Who are the people of the Jubilee?
We are! If you are not part of the solution, you must consider yourself part of the problem!
What will it take? What must I do?
If we are going to address these issues, if we are called to mount a new civil rights movement and create Metropolitan Jubilee to save our communities, here is what we must do:
Educate the People:
Many people
think communities decline because of the moral character of the people, or
because that is part of how the market operates. Many people think they can
escape the consequences of the system that creates sprawl, concentrated poverty
and community decline.
Therefore,
we must educate people about these patterns and the policy solutions that will
change the rules of the game and create Jubilee.
Specifically
we must:
·
Host
presentations in our own congregations to create understanding and enlist the
support of our people. MAC leaders are prepared to come to your congregation
today.
·
Engage in
visible and controversial public actions to force the media, the politicians
and the public to engage their thinking and action on these issues. You will be
hearing about these acitons through your lcoal organizer and Task Force
leaders.
Build a Political Machine:
In the 1996
national election, citizens in the upper income bracket (top fifth) cast 6
times as many votes as the citizens in the lowest income bracket (bottom
fifth). Politicians respond to votes and public pressure to be held accountable
to their constituencies.
Therefore
we must:
·
Meet with our
public officals and maintain ongoing relationships with them to educate them
and agitate them about these issues.
MAC member
congregations are present in nearly 50 state house and senate districts. These
50 legislators must go to Springfield having heard from their own constituents
in their home districts.
·
Conduct
regular voter registration, education and turn-out in our own district each
election cycle.
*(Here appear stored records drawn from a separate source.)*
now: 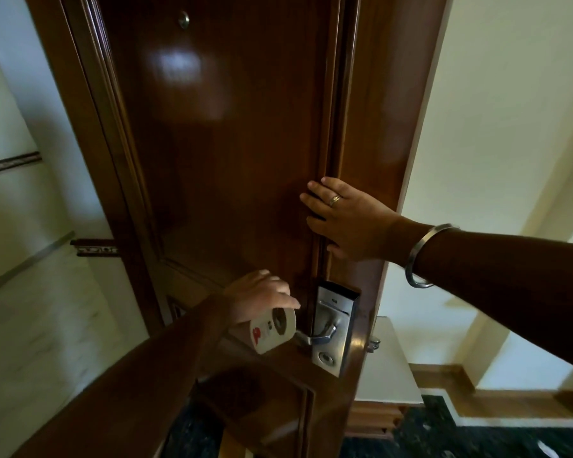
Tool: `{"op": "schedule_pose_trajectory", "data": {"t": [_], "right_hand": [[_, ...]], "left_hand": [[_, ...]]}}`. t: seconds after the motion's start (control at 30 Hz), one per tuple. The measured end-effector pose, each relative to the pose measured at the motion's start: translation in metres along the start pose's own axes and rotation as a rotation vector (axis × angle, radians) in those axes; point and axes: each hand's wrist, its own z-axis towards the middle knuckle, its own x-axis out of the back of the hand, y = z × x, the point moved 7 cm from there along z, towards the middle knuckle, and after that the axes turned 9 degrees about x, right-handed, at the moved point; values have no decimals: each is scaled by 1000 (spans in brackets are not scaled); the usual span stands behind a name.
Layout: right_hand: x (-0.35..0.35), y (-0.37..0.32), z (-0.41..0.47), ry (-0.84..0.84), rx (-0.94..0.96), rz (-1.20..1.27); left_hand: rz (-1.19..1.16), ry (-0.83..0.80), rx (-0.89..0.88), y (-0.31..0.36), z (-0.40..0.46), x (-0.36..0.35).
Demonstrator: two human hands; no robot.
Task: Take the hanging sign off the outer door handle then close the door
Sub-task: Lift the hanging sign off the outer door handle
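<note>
A dark polished wooden door (225, 153) fills the middle of the head view. A silver lock plate with a lever handle (326, 333) sits near its right edge. My left hand (262, 297) grips a white hanging sign (273, 328) with a round hole and a red mark. The sign is just left of the lever's tip, and its hole looks free of the lever. My right hand (348, 219) lies flat with spread fingers on the door's right edge, above the lock plate. It wears a ring and a metal bangle.
Cream walls stand left and right of the door. Past the door's edge on the right, a corridor shows dark patterned floor (477, 438) and a wooden skirting board (444, 378). A peephole (183, 19) sits high on the door.
</note>
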Motion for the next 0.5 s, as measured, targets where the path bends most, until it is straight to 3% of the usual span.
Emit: {"op": "schedule_pose_trajectory", "data": {"t": [0.13,0.2,0.27,0.3,0.4,0.5], "right_hand": [[-1,-1,-1,21,-11,12],[-2,0,-2,13,-13,19],[-2,2,-1,2,-12,25],[-1,1,-1,-1,-3,29],[-2,-4,2,-1,50,52],[-3,-12,6,21,78,184]], "left_hand": [[49,-116,106,-11,3,-5],[53,-101,102,-5,1,-10],[-91,-57,279,-10,-9,-7],[-218,19,340,-9,-18,-6],[-917,277,580,-17,-53,-2],[-1299,544,693,-21,-72,8]]}}
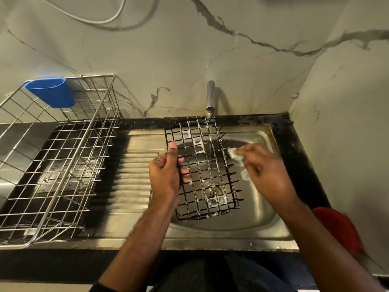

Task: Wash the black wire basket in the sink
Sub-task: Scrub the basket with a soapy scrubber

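The black wire basket (207,165) is tilted over the steel sink (261,211), with white soap film across several of its grid squares. My left hand (165,171) grips its left rim, thumb up along the wire and fingers through the mesh. My right hand (266,168) is at the basket's right side, closed on a pale green soapy scrub pad (236,155) that touches the wires. The drain (211,191) shows through the mesh. The tap (210,98) stands just behind the basket's far edge; I see no water running.
A large steel dish rack (63,165) with a blue plastic cup holder (51,92) stands on the left. The ribbed drainboard (134,175) lies between rack and sink. A red object (336,228) sits at the right counter edge. Marble walls close the back and right.
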`<state>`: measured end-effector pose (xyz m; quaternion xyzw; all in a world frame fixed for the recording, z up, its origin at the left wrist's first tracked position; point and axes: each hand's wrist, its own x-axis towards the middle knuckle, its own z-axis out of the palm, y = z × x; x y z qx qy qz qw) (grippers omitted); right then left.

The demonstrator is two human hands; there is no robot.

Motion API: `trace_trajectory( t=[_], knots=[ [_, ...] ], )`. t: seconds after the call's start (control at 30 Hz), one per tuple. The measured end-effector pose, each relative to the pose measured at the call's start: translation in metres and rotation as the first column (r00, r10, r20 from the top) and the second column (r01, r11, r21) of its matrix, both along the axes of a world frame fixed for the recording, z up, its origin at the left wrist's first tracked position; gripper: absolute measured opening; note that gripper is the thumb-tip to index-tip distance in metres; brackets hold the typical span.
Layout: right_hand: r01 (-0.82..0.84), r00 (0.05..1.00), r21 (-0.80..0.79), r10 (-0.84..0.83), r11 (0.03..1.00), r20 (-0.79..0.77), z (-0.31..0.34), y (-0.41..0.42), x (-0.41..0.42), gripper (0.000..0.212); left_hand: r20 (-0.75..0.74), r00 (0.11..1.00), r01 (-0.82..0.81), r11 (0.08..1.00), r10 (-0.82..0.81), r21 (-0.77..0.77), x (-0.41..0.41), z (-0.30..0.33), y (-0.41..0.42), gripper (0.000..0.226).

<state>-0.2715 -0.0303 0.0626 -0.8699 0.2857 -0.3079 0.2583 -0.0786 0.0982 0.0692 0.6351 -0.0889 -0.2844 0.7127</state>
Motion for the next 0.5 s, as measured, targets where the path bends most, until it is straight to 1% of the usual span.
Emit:
trace_trajectory(
  t=[0.07, 0.1, 0.13, 0.2, 0.23, 0.3, 0.33, 0.37, 0.43, 0.5],
  knots=[
    [0.155, 0.982, 0.145, -0.168, 0.977, 0.082, 0.001, -0.006, 0.001, 0.04, -0.037, 0.999, 0.007, 1.0, -0.007, -0.012, 0.002, -0.001, 0.002, 0.04],
    [0.184, 0.975, 0.198, -0.204, 0.963, 0.088, 0.001, -0.006, 0.003, 0.041, -0.057, 0.998, 0.018, 1.0, -0.019, -0.015, 0.003, 0.0, 0.003, 0.038],
    [0.178, 0.976, 0.236, -0.202, 0.955, 0.081, 0.002, -0.004, 0.005, 0.039, -0.079, 0.996, 0.039, 0.999, -0.041, -0.019, 0.003, 0.001, 0.004, 0.036],
    [0.124, 0.986, 0.275, -0.15, 0.953, 0.074, 0.003, 0.004, 0.008, 0.031, -0.118, 0.989, 0.09, 0.995, -0.094, -0.041, 0.002, 0.002, 0.004, 0.031],
    [0.097, 0.985, 0.308, -0.136, 0.947, 0.108, 0.005, 0.007, 0.009, 0.029, -0.129, 0.986, 0.104, 0.994, -0.109, -0.043, 0.001, 0.002, 0.004, 0.031],
    [0.025, 0.968, 0.437, -0.131, 0.899, 0.215, 0.008, 0.008, 0.01, 0.025, -0.144, 0.984, 0.104, 0.994, -0.105, -0.014, 0.0, 0.003, 0.004, 0.033],
    [-0.016, 0.967, 0.478, -0.109, 0.878, 0.232, 0.01, 0.007, 0.011, 0.026, -0.156, 0.982, 0.105, 0.994, -0.104, -0.001, 0.001, 0.003, 0.004, 0.034],
    [-0.055, 0.976, 0.486, -0.055, 0.872, 0.209, 0.01, 0.005, 0.011, 0.028, -0.166, 0.98, 0.111, 0.994, -0.108, 0.011, 0.003, 0.001, 0.005, 0.034],
    [-0.121, 0.991, 0.478, 0.076, 0.87, 0.113, 0.011, 0.0, 0.008, 0.033, -0.166, 0.976, 0.152, 0.986, -0.139, 0.065, 0.007, 0.0, 0.007, 0.034],
    [-0.169, 0.985, 0.474, 0.154, 0.864, 0.071, 0.014, -0.005, 0.006, 0.033, -0.171, 0.969, 0.203, 0.972, -0.181, 0.122, 0.014, -0.002, 0.007, 0.037]
  ],
)
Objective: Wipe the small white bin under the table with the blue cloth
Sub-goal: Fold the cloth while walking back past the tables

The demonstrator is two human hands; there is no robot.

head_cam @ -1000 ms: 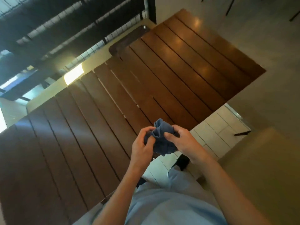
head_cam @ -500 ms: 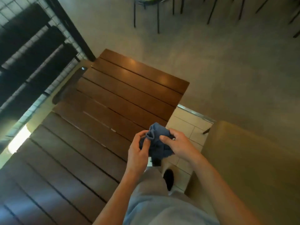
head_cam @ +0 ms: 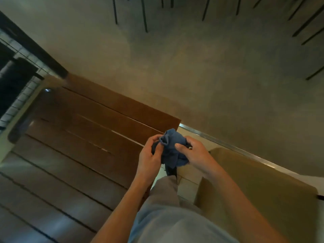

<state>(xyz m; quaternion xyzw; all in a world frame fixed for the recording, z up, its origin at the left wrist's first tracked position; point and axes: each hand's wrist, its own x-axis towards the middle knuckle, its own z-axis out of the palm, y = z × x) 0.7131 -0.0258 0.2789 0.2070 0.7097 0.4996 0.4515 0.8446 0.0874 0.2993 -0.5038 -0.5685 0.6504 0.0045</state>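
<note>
My left hand and my right hand both grip the blue cloth, fingers curled into its folds, holding it bunched in the air just past the near corner of the worktop; the left pinches a gathered edge near the top of the wad, the right closes round its other side with the thumb laid across the fabric. The cloth is soft, matte and crumpled, a loose ball with a ragged tail hanging below; nothing of it touches the wood.

I judge this the readying step; I am gathering the cloth into a pad, and the wiping has not begun. The small white bin is not in view; it would be under the worktop, hidden by the boards. The next move calls for bending or crouching low, finding the bin beneath, and freeing one hand to steady it while the other wipes.

The worktop is long brown planks with dark gaps between, smooth enough to catch streaks of light; beside my leg stands a tan padded seat with rounded edges; beyond it the floor is dull, mottled and bare-looking; thin dark chair legs stand at the far edge.
</note>
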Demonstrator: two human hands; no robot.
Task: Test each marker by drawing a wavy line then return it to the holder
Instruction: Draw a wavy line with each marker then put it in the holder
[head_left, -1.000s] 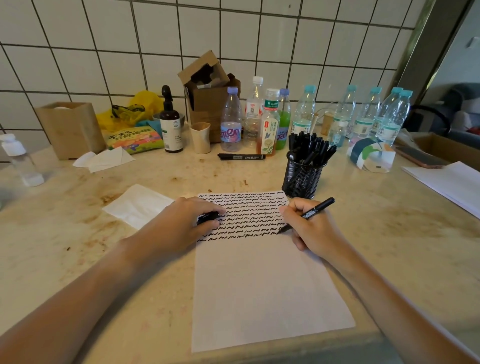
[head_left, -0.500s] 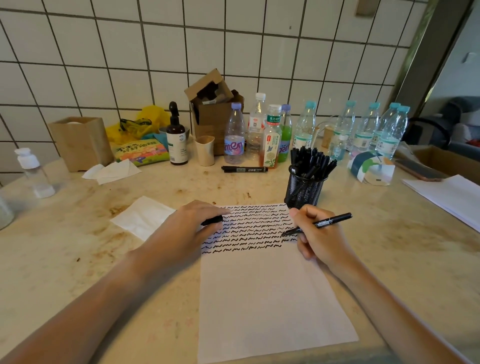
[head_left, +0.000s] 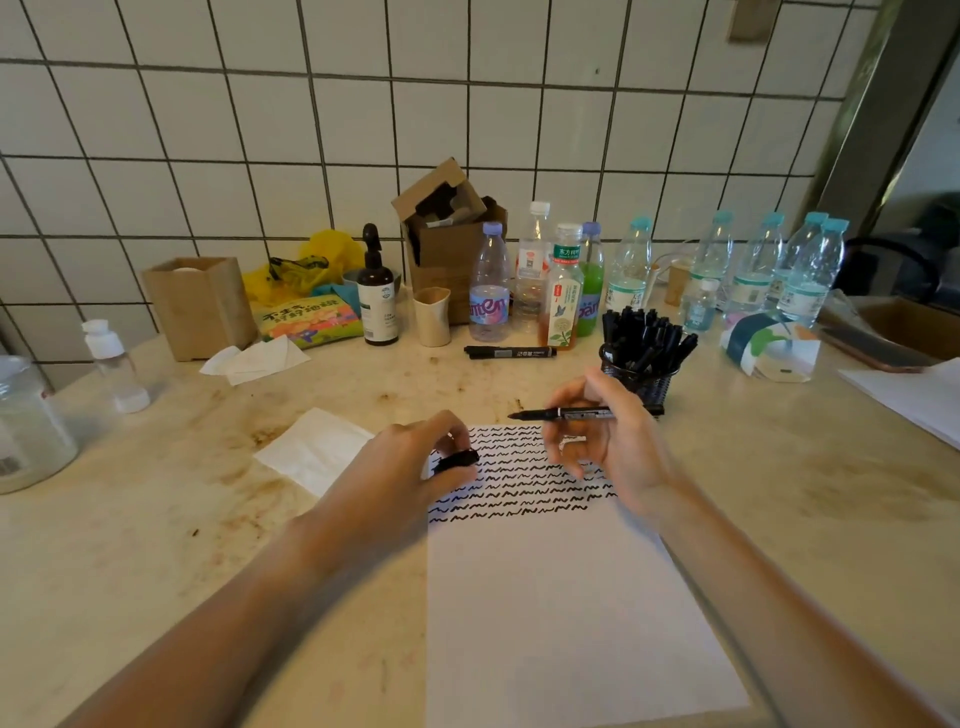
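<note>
Lifted off the sheet since half a second ago: the marker (head_left: 582, 414), then tip-down at the right end of the lowest wavy row, now level above the paper (head_left: 561, 623) with its bare tip pointing left. Pinched along the barrel by the right hand (head_left: 618, 441), fingers closed round it. Closed likewise, the left hand (head_left: 405, 467), on the small black cap (head_left: 457, 461), hovering or resting at the paper's left edge, which cannot be told. Testing done for this one, by the look of it; capping in hand. Next, probably: tip and cap brought together on one line, pressed home, then a short carry to the mesh holder (head_left: 641, 376) just beyond the paper's far right corner. Slim, smooth, hard black plastic, the marker; thin matte white sheet, flat, upper part filled with rows of black squiggles; dark wire mesh cup crowded with like markers, caps up. Mottled, stained stone-like tabletop (head_left: 156, 519) beneath. One more marker (head_left: 511, 352) lying capped toward the far edge.
</note>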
Conduct candidate forums in our districts at which candidates
must repsond to our metropolitan and local issues and concerns. Without
endorsing specific candidates, we can become a feared and respected political
force if we impact thousands of voters in scores of districts.
Build and expand MAC:
·
Recruit
pastors that you know from accross the region to be part of MAC and this
campaign.
·
Build a
strong core team in your congregation that can mobilize your congregation in
this effort. Send your leaders to week-long training to equip them to be more
effective leaders in your congregation, community and this campaign.